Histone methyltransferases and demethylases .
Histone methylation generally occurs at lysine and arginine residues. The well-known lysine methylation sites include H3K4, H3K9, H3K27, H3K36, H3K79, and H4K20, and arginine methylation sites include H3R2, H3R8, H3R17, H3R26, and H4R3 15 . The transcriptional effects of histone methylation depend on the methylation site. For example, methylation of H3K4, H3K36, H3K79, and H3R17 is found in transcriptionally active regions, whereas methylation of H3K9, H3K27, and H4K20 is found in transcriptionally repressed regions.

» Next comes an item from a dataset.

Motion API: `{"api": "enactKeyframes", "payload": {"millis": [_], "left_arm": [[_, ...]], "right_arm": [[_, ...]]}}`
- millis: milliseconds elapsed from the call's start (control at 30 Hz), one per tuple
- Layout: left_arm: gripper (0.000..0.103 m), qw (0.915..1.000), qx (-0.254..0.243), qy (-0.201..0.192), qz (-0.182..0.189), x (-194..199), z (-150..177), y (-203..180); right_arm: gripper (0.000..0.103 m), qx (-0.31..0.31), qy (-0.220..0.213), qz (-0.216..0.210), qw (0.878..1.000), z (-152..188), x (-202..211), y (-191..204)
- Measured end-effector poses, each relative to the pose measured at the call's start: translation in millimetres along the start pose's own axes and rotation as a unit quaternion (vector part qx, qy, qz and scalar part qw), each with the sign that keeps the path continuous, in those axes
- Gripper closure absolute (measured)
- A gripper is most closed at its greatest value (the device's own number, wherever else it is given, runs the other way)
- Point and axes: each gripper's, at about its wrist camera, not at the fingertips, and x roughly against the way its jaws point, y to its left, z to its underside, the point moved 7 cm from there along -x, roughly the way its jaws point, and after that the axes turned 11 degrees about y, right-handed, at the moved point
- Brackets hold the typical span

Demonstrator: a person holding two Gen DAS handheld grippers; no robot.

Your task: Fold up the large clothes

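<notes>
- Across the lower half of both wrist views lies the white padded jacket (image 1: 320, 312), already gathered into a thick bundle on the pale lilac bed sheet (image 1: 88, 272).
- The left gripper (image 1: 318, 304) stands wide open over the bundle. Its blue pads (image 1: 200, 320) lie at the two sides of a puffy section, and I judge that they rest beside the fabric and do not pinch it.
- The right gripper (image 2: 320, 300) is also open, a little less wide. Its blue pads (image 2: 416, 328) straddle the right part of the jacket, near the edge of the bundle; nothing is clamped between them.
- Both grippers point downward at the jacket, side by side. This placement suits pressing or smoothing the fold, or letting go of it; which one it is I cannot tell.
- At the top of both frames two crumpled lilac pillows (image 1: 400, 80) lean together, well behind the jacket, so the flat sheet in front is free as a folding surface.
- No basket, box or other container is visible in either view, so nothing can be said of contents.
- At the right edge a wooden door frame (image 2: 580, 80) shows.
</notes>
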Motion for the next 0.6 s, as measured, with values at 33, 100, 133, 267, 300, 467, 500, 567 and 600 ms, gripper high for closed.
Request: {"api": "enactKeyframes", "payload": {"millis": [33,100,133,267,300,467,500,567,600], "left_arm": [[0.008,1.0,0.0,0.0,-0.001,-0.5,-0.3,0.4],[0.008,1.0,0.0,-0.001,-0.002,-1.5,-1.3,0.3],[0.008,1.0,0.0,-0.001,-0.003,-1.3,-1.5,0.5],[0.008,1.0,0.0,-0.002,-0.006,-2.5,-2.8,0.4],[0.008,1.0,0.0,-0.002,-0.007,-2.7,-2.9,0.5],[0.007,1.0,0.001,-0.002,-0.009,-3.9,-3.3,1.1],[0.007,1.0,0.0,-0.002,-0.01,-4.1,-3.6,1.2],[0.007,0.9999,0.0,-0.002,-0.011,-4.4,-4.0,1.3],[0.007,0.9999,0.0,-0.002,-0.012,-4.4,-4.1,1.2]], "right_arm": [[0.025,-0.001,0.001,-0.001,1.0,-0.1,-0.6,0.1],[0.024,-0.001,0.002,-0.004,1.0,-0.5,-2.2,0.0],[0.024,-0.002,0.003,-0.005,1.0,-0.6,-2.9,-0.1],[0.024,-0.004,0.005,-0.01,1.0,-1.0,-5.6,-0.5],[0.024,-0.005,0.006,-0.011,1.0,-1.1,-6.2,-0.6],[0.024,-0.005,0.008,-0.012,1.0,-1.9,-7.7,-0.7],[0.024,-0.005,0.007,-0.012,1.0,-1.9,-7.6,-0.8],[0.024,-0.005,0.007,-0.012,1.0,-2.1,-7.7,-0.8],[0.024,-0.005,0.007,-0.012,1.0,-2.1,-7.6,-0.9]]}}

The various histone methyltransferases responsible for these types of methylation are categorized into three families: the SET (Su[var]3–9, Enhancer of Zeste, Trithorax) domain family, the DOT1L (DOT1-like) family, and the PRMT (protein arginine N-methyltransferase) family 15 , 16 . The SET domain family is divided into four subfamilies, namely, SUV39, SET1, SET2, and RIZ, as well as others that remain unclassified. Specifically, the SUV39 subfamily includes SUV39H1/2 and ESET for H3K9me2/3 and G9a/GLP for H3K9me1/2. In addition, the SET1 family includes SETD1A, SETD1B, and MLL1–4 for H3K4me1/2/3 and EZH1/2 for H3K27me2/3. In addition, the representative members of the SET2 family are NSD1 and NSD2, which are responsible for H3K36me3 and H3K36me2/3, respectively. Moreover, the nonclassified members, such as the SMYD subfamily, SUV4–20 subfamily, and SET7/9, are related to H3K4me2/3, H4K20me2/3, and H3K4me1, respectively. Furthermore, DOT1L is the only member of the DOT1L family catalyzing H3K79 methylation 17 . Last, the PRMT family is divided into 3 types: types I, II, and III. The type I PRMTs are PRMT1, 2, 3, 4, 6, and 8, which facilitate monomethylation and asymmetric dimethylation, whereas the type II PRMTs are PRMT5 and PRMT9, which perform mono- and symmetric dimethylation. PRMT7, the only member of the type III PRMT subgroup, is responsible for arginine monomethylation 17 .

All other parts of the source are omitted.